◆ **INPUT MATERIAL**:
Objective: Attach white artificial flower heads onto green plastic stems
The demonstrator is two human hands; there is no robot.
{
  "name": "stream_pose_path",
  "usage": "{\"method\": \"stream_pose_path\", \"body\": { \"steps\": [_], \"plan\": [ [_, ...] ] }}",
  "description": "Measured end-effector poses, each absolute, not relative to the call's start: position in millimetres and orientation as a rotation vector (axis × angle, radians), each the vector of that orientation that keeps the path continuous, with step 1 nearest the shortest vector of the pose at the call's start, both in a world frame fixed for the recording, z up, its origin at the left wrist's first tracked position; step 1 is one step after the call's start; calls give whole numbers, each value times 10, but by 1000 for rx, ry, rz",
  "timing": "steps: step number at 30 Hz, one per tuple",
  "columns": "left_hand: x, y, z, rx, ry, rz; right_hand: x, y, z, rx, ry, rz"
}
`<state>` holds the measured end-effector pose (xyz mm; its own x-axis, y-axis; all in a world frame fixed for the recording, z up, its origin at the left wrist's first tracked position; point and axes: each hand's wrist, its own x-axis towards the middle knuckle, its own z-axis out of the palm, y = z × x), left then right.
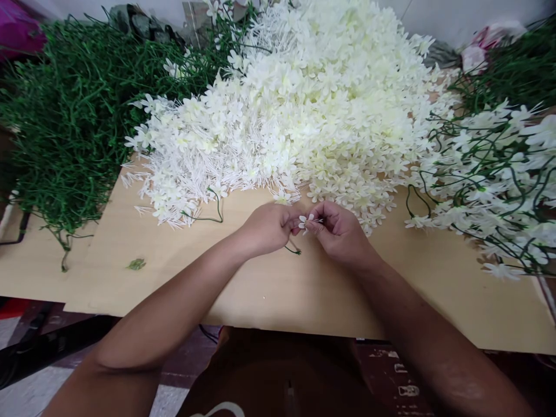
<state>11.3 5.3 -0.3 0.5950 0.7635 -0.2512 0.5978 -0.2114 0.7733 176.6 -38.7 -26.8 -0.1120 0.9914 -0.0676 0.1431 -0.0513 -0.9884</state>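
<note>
My left hand (271, 227) and my right hand (341, 231) meet over the middle of the table, fingertips almost touching. Pinched in my right fingers is a small white artificial flower (306, 222), its petals facing left. My left hand is closed around a thin green plastic stem (293, 250), whose end pokes out below the fingers; the rest of it is hidden. Just beyond both hands lies the front of a big heap of white flowers (278, 133). Left of my left hand, a loose green stem (212, 219) rests on the table.
A tall pile of green stems (78, 110) covers the left side. At the right lie white flowers joined to green stems (499, 191), with more greenery (521, 69) behind. A small green scrap (136, 264) sits on the wooden tabletop (243, 289), whose front edge is close to my body.
</note>
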Motion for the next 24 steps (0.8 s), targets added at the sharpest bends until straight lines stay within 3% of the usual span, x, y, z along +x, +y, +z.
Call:
{"method": "stream_pose_path", "body": {
  "steps": [8,15,24],
  "plan": [
    [89,79,-53,1817,980,284,1747,-397,-285,-1315,-1381,1256],
    [58,111,-74,1661,866,390,1769,-326,-203,-1137,-1247,1488],
    [6,123,-26,1605,778,374,1773,-306,-190,-1137,-1260,1536]
  ]
}}
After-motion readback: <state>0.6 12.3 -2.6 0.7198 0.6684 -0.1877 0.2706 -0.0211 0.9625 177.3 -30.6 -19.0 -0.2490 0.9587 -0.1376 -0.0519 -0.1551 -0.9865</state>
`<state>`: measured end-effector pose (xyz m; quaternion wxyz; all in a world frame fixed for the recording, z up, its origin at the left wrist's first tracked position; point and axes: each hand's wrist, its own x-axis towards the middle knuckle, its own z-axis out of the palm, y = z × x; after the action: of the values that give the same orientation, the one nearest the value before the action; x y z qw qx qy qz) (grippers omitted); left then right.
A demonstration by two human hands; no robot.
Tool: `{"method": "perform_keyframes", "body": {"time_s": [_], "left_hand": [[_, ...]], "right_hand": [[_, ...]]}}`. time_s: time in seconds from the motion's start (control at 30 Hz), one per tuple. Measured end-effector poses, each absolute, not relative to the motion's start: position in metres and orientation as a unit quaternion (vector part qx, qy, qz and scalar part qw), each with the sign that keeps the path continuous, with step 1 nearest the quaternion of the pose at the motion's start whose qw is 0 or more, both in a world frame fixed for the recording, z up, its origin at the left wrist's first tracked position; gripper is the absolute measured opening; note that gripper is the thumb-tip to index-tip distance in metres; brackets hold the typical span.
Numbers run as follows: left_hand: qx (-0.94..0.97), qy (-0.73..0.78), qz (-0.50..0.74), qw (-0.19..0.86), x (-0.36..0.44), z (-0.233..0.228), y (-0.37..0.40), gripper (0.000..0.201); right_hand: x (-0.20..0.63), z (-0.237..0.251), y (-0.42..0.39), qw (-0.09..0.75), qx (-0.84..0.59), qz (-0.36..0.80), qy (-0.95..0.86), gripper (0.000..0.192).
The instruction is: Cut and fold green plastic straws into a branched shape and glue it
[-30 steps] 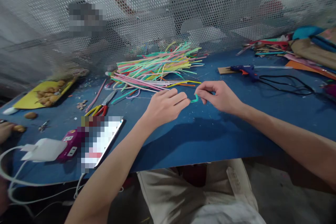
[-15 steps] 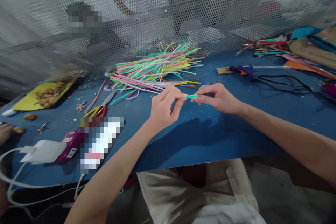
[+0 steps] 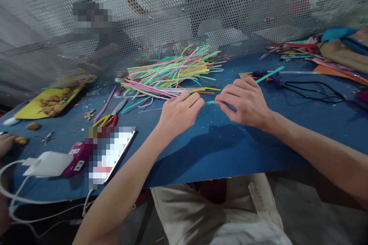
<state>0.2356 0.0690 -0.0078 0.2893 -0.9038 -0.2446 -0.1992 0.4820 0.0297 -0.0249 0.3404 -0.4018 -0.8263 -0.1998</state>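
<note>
Above a blue tabletop (image 3: 201,157), a person pinches a short, bumpy length of green pipe cleaner (image 3: 210,103), its ends gripped in the curled fingers of the left hand (image 3: 182,111) and between the thumb and fingers of the right hand (image 3: 245,101). A straight green strip (image 3: 271,74) juts beyond the right knuckles; whether it is the same piece cannot be told. A thin, pale wire (image 3: 151,110) extends from the left hand. Behind lies a loose heap of slender pastel pipe cleaners (image 3: 169,72), before a perforated screen (image 3: 166,11) dotted with round holes. A blue glue gun (image 3: 276,80) with looping black cord (image 3: 313,91) rests at right.
</note>
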Motion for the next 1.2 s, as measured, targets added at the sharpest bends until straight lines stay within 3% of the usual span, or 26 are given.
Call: {"method": "perform_keyframes", "body": {"time_s": [0.1,0.23,0.47,0.67,0.8,0.9,1.1,1.2], "left_hand": [[-0.914,-0.21,-0.192,0.291,0.234,-0.006,0.069,0.016],[-0.928,-0.173,-0.182,0.274,0.232,-0.009,0.074,0.016],[-0.937,-0.137,-0.205,0.248,0.23,-0.011,0.076,0.018],[-0.941,-0.094,-0.279,0.166,0.235,-0.017,0.064,0.014],[-0.923,-0.121,-0.364,-0.014,0.244,-0.025,0.057,0.011],[-0.887,-0.155,-0.428,-0.078,0.249,-0.028,0.055,0.007],[-0.857,-0.227,-0.457,-0.076,0.251,-0.031,0.059,0.007],[-0.859,-0.272,-0.433,-0.023,0.249,-0.03,0.062,0.014]], "right_hand": [[0.483,-0.023,0.03,0.363,-0.403,-0.188,-0.819,0.016],[0.481,-0.026,0.032,0.376,-0.423,-0.085,-0.82,0.018],[0.479,-0.019,0.031,0.398,-0.474,0.256,-0.742,0.022],[0.495,-0.006,0.034,0.327,-0.363,0.48,-0.729,0.027],[0.499,-0.009,0.036,0.347,-0.322,0.49,-0.733,0.027],[0.492,-0.016,0.036,0.381,-0.319,0.461,-0.735,0.029],[0.476,-0.029,0.032,0.389,-0.352,0.381,-0.761,0.036],[0.476,-0.031,0.032,0.384,-0.392,0.254,-0.796,0.035]]}}
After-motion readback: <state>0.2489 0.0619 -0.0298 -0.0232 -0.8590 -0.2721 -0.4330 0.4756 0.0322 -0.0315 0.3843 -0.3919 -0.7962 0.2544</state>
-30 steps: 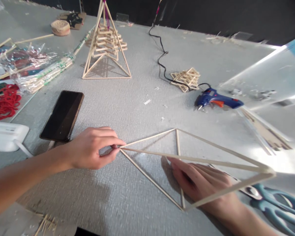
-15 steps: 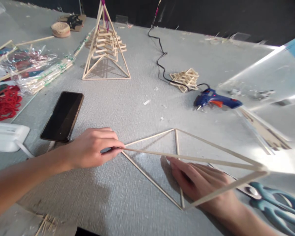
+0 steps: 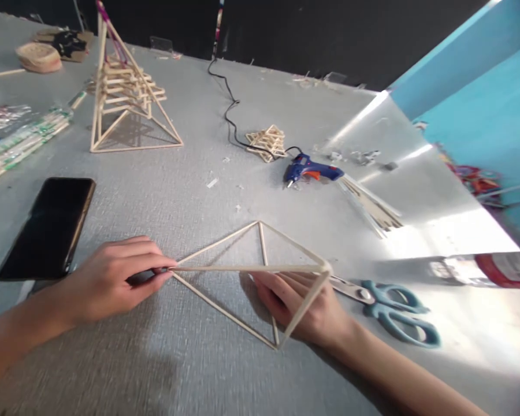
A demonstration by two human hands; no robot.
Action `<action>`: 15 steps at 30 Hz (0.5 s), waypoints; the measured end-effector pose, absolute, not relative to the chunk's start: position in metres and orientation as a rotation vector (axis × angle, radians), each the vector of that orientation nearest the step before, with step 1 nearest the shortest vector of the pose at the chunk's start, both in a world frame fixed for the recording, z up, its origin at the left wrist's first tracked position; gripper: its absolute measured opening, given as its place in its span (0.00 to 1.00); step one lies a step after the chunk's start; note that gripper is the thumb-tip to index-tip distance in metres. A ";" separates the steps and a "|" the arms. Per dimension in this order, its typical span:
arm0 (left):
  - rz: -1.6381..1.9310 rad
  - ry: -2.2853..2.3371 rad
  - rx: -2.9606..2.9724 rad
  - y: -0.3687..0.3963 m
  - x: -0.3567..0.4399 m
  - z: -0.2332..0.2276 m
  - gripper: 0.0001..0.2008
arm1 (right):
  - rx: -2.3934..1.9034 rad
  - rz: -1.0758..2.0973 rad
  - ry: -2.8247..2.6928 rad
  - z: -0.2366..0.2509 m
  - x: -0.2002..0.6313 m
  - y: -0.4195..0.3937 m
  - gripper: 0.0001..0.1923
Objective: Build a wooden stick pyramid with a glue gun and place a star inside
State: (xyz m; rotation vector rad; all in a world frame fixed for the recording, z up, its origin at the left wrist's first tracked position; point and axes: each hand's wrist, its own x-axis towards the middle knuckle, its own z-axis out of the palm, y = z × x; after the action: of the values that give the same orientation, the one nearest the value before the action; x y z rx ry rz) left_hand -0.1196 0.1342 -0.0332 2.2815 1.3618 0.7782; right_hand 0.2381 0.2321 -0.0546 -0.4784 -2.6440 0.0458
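A pyramid frame of thin wooden sticks (image 3: 225, 311) rests on the grey table (image 3: 190, 196). My left hand (image 3: 112, 280) pinches the frame's left corner, where several sticks meet. My right hand (image 3: 301, 309) lies flat on the table inside the frame, fingers pointing left, under the raised sticks. The frame's apex (image 3: 326, 268) stands just above my right hand.
A black phone (image 3: 47, 226) lies left of my left hand. Teal scissors (image 3: 390, 306) sit right of the frame. A blue glue gun (image 3: 309, 169) with a black cord, a small stick stack (image 3: 266, 142), a finished stick pyramid (image 3: 121, 98) and bundled sticks (image 3: 17, 144) lie further back.
The view has swung to the right, so everything sits further left in the picture. The frame's apex appears closer to my right hand. Both hands keep their places on the frame.
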 end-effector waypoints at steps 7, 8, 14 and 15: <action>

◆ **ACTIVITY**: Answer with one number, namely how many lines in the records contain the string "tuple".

◆ **SOLVED PROBLEM**: 2